Biggar was on target with a second penalty and the bad news began to pile up for the Springboks as Pollard missed the posts and 2019 world player of the year Pieter-Steph Du Toit departed with a shoulder injury sustained during an earlier tackle by Duhan Van Der Merwe.
It was a contentious challenge that ended Du Toit's match but Van Der Merwe did not escape O'Keeffe's attention for a trip on Kolbe that was punished with a yellow card.
South Africa 27-9 British & Irish Lions: As it happened
The advantage was rapidly wiped out, however, when Kolbe took Murray out in the air and was also sent to the sin-bin where he could reflect on his luck that the card was not red.
Courtney Lawes and Maro Itoje pinched home ball on successive line-outs as the absence of Du Toit began to bite at the set-piece.

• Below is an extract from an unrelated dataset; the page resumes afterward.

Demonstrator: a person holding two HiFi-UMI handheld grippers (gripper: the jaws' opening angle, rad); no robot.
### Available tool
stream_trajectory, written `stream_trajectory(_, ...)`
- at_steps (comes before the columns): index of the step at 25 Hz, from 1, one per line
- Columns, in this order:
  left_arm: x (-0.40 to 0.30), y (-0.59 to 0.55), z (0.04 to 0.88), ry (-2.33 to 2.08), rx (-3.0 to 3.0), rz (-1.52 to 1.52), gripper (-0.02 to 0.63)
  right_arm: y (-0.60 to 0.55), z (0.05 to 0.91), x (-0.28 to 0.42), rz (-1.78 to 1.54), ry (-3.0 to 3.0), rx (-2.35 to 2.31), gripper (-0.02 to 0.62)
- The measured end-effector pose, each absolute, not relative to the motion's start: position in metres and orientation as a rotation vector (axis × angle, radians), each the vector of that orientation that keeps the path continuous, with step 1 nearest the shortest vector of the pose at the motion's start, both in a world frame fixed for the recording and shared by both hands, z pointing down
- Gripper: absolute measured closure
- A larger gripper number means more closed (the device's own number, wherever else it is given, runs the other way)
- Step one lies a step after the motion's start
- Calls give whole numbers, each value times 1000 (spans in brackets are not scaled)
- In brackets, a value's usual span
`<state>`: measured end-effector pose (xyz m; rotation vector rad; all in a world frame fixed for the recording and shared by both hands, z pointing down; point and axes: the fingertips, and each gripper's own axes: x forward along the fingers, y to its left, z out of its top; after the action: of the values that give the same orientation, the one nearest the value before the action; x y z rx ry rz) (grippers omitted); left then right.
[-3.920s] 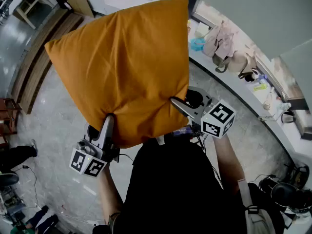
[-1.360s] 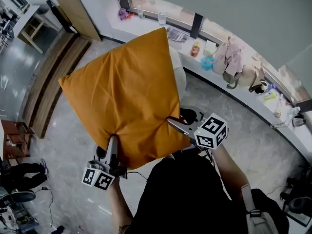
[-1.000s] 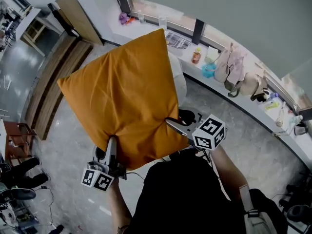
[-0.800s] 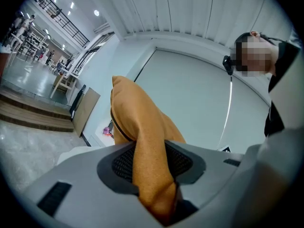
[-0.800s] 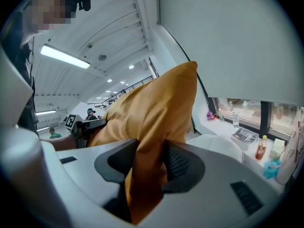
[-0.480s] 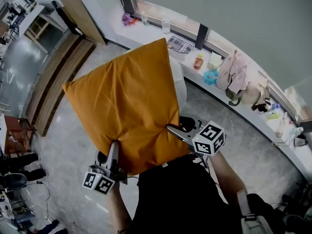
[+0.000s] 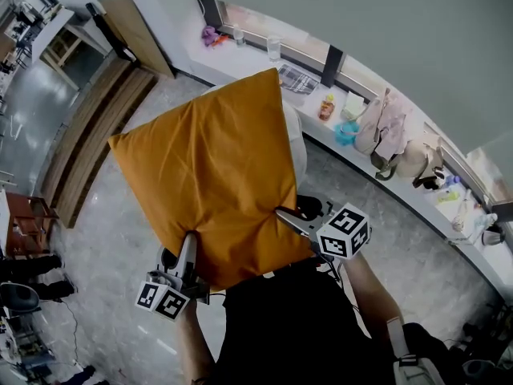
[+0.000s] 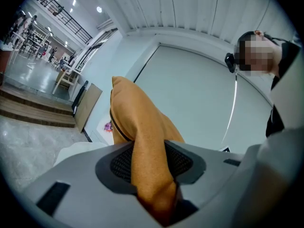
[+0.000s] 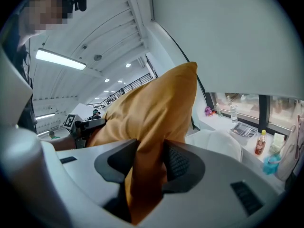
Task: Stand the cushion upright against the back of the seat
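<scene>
A large orange cushion (image 7: 212, 171) hangs in the air in front of the person, held by its two lower corners. My left gripper (image 7: 189, 249) is shut on the lower left corner, with orange fabric bunched between its pads (image 8: 149, 167). My right gripper (image 7: 282, 212) is shut on the lower right corner, and the cloth fills the gap between its jaws (image 9: 145, 172). A white rounded seat (image 7: 298, 139) shows past the cushion's right edge and also lies beyond the jaws in the right gripper view (image 9: 221, 144). Most of the seat is hidden by the cushion.
A long white ledge (image 7: 365, 95) under the window curves behind the seat, carrying a bottle (image 7: 326, 107), a glass (image 7: 275, 48) and bags (image 7: 385, 131). A wooden panel (image 7: 132, 26) leans at the far left, with steps (image 7: 76, 147) below it. The floor is grey marble.
The cushion and both grippers have sunk slightly toward the white seat. Both grips on the corners are unchanged.
</scene>
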<state>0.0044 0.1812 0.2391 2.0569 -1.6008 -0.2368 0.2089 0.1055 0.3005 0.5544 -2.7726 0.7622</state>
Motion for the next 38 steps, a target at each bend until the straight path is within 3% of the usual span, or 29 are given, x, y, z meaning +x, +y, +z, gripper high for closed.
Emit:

The Lions were now on top as they camped on South Africa's line, applying pressure with the line-out and then scrum before Robbie Henshaw was unable to ground the ball over the line because of Siya Kolisi's intervention after grabbing Murray's kick.
Biggar's boot gave the tourists the lead for the first time but the second half had barely begun when Pollard hoisted a kick to the wing for Mapimpi to collect and score.
Momentum was growing behind South Africa and a powerful maul swept them forwards before De Klerk grubbered for Am to score, although he did not appear to have full control of the ball.
South Africa did not relent as Pollard rifled over two penalties and the Lions looked a spent force, unable to match the Springboks' physicality.